Most people we meet up with have never been trained in the art of reasoning, known as Logic. They do not understand that ideas can be proven to be true or false by clear rules of truth and falsehood. They think that because they can’t prove an idea false that no one can. When they hear that wise men disagree with them, they suggest that the wise men may have been wrong, rather than fearing that they might be right. It is because of pride that they often make errors that cause troubles in every area of their lives and may put their souls in danger of even greater troubles. Their life is built like a house upon sand, for their decisions in life are based on what seems true to them day by day, rather than what is really true everyday. The book of Proverbs warns us: “The fool takes no delight in understanding, but rather in displaying what he thinks.”

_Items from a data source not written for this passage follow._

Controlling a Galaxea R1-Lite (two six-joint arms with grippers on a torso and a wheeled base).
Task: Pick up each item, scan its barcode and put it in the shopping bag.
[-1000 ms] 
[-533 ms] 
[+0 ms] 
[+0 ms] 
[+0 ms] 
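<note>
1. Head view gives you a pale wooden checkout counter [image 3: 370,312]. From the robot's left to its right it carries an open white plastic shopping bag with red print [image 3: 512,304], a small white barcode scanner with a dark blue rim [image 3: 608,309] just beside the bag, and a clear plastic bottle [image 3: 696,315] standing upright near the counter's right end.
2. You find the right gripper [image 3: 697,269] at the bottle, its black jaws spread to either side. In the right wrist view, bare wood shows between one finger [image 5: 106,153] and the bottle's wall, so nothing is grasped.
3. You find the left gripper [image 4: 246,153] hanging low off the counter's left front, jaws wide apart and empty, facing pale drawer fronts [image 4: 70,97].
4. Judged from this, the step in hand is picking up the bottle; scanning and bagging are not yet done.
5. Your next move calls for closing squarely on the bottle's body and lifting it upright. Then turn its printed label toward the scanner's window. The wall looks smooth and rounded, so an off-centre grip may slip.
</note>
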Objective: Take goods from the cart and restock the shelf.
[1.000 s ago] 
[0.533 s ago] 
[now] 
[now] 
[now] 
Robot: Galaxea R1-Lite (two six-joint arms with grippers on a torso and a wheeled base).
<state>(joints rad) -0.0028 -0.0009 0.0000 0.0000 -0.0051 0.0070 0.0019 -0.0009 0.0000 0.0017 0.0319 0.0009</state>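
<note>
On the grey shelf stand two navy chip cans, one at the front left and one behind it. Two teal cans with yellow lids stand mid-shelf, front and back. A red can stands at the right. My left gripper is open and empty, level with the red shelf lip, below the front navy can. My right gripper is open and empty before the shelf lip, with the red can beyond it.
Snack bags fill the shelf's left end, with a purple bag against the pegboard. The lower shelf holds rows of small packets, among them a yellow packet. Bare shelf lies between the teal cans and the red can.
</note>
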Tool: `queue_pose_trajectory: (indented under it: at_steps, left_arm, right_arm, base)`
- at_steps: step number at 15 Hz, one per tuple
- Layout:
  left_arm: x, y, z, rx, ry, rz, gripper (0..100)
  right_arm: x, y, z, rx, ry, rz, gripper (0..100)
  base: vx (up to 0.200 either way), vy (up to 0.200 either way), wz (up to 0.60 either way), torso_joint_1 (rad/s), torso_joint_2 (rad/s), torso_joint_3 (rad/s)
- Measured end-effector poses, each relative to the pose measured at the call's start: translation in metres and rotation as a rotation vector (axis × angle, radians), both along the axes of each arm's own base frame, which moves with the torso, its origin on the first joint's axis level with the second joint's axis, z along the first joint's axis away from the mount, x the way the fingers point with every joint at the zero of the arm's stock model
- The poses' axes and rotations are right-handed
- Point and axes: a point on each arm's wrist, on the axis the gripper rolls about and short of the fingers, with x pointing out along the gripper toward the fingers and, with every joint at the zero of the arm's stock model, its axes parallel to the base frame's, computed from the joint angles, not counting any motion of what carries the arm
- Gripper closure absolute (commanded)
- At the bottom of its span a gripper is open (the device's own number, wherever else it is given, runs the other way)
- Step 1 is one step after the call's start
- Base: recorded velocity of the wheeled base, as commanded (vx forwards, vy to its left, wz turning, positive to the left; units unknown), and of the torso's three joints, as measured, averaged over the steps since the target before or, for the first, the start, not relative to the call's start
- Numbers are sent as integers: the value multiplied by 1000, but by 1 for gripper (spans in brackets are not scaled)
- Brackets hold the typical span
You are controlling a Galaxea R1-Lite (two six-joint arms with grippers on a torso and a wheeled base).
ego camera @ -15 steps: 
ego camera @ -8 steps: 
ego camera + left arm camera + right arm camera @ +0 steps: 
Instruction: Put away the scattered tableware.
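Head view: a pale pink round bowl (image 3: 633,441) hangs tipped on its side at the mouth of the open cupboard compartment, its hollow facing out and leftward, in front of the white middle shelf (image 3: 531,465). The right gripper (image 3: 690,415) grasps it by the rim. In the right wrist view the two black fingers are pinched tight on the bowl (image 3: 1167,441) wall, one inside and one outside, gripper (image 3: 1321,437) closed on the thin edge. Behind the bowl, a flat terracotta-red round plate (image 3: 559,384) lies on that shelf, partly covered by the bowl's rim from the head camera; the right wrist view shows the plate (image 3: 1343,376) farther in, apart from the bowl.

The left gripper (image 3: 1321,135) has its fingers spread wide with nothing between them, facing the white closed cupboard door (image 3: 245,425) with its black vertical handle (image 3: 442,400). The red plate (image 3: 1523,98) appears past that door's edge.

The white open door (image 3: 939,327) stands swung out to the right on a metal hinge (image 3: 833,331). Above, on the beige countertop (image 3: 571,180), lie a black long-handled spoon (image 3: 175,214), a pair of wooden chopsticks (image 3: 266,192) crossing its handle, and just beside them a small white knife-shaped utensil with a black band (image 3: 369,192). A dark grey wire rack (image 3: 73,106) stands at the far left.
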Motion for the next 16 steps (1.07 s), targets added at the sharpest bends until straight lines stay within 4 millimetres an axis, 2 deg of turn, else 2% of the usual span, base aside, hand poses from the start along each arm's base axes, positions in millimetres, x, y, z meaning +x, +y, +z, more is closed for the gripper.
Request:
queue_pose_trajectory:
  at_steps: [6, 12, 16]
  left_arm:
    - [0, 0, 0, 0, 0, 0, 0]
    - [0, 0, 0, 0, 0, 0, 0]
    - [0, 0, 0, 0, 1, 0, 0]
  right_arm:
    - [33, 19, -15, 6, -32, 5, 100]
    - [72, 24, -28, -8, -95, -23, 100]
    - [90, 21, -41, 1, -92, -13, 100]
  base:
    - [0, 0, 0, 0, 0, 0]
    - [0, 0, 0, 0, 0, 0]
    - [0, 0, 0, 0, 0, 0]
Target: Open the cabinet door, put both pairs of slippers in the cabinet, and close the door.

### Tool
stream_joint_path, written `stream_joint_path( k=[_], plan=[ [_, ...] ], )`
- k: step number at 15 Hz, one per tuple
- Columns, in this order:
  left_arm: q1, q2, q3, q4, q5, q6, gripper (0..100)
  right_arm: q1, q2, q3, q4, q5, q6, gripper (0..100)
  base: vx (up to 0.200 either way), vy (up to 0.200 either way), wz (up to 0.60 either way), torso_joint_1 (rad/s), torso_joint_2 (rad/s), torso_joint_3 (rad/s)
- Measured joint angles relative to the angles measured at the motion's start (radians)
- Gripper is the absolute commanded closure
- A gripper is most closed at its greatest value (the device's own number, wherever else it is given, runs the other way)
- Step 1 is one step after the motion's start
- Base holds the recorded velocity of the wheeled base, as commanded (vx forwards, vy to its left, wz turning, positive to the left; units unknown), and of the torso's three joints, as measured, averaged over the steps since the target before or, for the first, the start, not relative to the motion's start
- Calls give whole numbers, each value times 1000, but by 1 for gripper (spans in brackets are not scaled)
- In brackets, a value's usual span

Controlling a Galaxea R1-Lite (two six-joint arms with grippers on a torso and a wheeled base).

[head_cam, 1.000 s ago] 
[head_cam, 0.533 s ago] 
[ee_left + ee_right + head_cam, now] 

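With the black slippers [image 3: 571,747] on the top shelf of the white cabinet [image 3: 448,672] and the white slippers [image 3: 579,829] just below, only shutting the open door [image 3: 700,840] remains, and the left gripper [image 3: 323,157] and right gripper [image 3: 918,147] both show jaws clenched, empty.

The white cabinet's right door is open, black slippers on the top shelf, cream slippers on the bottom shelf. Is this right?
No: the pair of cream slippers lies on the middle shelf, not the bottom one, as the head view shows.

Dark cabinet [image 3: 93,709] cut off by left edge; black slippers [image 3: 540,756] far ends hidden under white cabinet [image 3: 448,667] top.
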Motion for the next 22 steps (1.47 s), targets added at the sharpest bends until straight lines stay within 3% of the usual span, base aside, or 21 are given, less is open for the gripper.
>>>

On the other hand, if we would be wise, we will never trust in ourselves, but in the guides that God has given us to save us from errors. First of all, we will study and trust the Scriptures, in which God has taught us many things we could never have known on our own. Second, we will study and trust the teachings of the Catholic Church, which is protected by the Holy Spirit from error in teaching us what we should believe and how we should behave. Third, we will study the classical liberal arts to strengthen our ability to reason carefully and truly on every subject. With these three guides, we will be able to build a life that is true, safe and happy. We will be wise builders.

This is what we are seeking to do in every subject, including Arithmetic.

### Reason and Proof

One of the greatest gifts God has given us is the gift of Reason. This gift allows us to solve problems and to test whether solutions are true or false.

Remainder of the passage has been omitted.